--- START ---

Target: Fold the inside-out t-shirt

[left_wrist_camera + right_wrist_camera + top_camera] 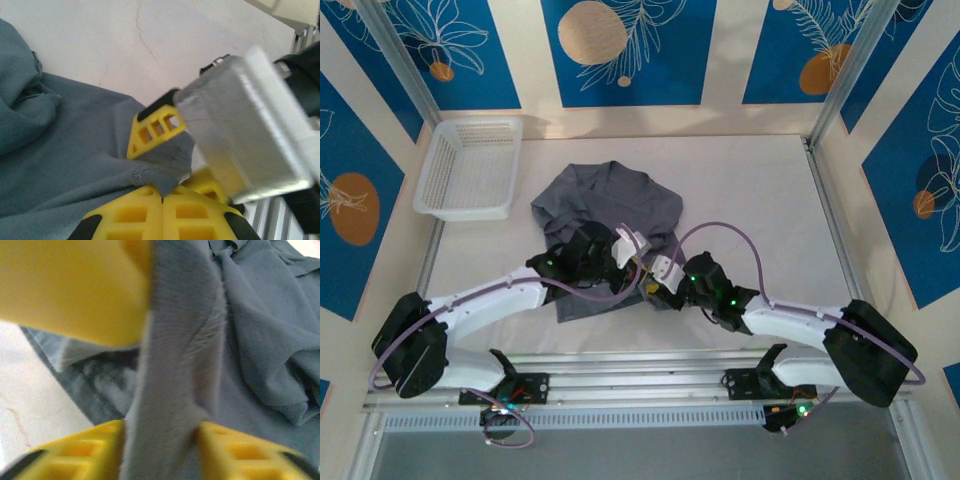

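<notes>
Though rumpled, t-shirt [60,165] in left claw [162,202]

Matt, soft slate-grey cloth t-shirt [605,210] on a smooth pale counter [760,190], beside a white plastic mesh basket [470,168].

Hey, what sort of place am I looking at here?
Likely a robot test booth, not a home: two robot arms bolted to a white table with a grey t-shirt on it, aluminium frame posts, and printed blue panels as walls.
</notes>
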Controlling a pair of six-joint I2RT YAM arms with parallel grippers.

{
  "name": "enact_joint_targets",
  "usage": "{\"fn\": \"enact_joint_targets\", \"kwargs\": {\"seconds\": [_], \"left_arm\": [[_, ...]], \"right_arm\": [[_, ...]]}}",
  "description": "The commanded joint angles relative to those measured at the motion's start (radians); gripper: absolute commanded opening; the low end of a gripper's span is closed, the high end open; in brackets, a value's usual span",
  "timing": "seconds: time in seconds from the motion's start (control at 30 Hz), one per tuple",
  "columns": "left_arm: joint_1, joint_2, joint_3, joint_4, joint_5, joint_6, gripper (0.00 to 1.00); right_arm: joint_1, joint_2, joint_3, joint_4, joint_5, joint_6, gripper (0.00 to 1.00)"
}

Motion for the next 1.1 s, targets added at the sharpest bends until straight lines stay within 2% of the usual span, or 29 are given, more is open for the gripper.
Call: {"fn": "enact_joint_targets", "kwargs": {"seconds": [0.0, 0.03, 0.07, 0.1, 0.17, 0.23, 0.33, 0.4, 0.5, 0.6, 0.73, 0.97, 1.07], "left_arm": [[0.007, -0.048, -0.017, -0.011, -0.012, 0.037, 0.00], [0.006, -0.054, -0.039, 0.005, -0.020, 0.046, 0.00], [0.006, -0.059, -0.069, 0.034, -0.034, 0.049, 0.05], [0.006, -0.063, -0.099, 0.068, -0.052, 0.049, 0.15], [0.006, -0.058, -0.180, 0.170, -0.063, 0.049, 0.44], [0.006, -0.027, -0.238, 0.261, -0.055, 0.050, 0.65], [0.005, 0.051, -0.268, 0.350, -0.095, 0.030, 0.89], [0.004, 0.103, -0.260, 0.377, -0.172, 0.006, 0.99], [0.002, 0.155, -0.223, 0.402, -0.231, 0.006, 0.99], [-0.003, 0.187, -0.235, 0.489, -0.204, 0.046, 0.99], [-0.025, 0.203, -0.274, 0.553, -0.156, 0.104, 0.99], [-0.046, 0.119, -0.363, 0.641, -0.129, 0.124, 0.99], [-0.047, 0.076, -0.352, 0.555, -0.201, 0.128, 0.99]], "right_arm": [[0.003, 0.005, 0.072, 0.089, -0.074, -0.037, 0.00], [0.004, 0.005, 0.086, 0.068, -0.116, -0.009, 0.00], [0.004, 0.007, 0.104, 0.039, -0.134, 0.037, 0.00], [0.002, 0.003, 0.121, 0.015, -0.134, 0.085, 0.00], [-0.016, -0.014, 0.138, 0.000, -0.159, 0.186, 0.00], [-0.034, -0.034, 0.122, 0.041, -0.196, 0.257, 0.00], [-0.040, -0.035, 0.142, 0.007, -0.233, 0.272, 0.00], [-0.041, -0.030, 0.165, -0.044, -0.232, 0.270, 0.00], [-0.046, -0.038, 0.174, -0.059, -0.215, 0.299, 0.00], [-0.068, -0.062, 0.178, -0.062, -0.184, 0.360, 0.00], [-0.147, -0.114, 0.203, -0.100, -0.167, 0.472, 0.00], [-0.210, -0.142, 0.230, -0.151, -0.201, 0.507, 0.00], [-0.210, -0.138, 0.234, -0.146, -0.237, 0.523, 0.00]]}}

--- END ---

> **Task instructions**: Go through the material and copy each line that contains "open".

> **Solved problem**:
  "description": "The commanded joint angles relative to those measured at the motion's start (radians); gripper: absolute commanded opening; the low end of a gripper's span is closed, the high end open; in brackets, a value's usual span",
Motion for the next 1.1 s, targets added at the sharpest bends until straight lines stay within 2% of the usual span, or 29 are given, more is open for the gripper.

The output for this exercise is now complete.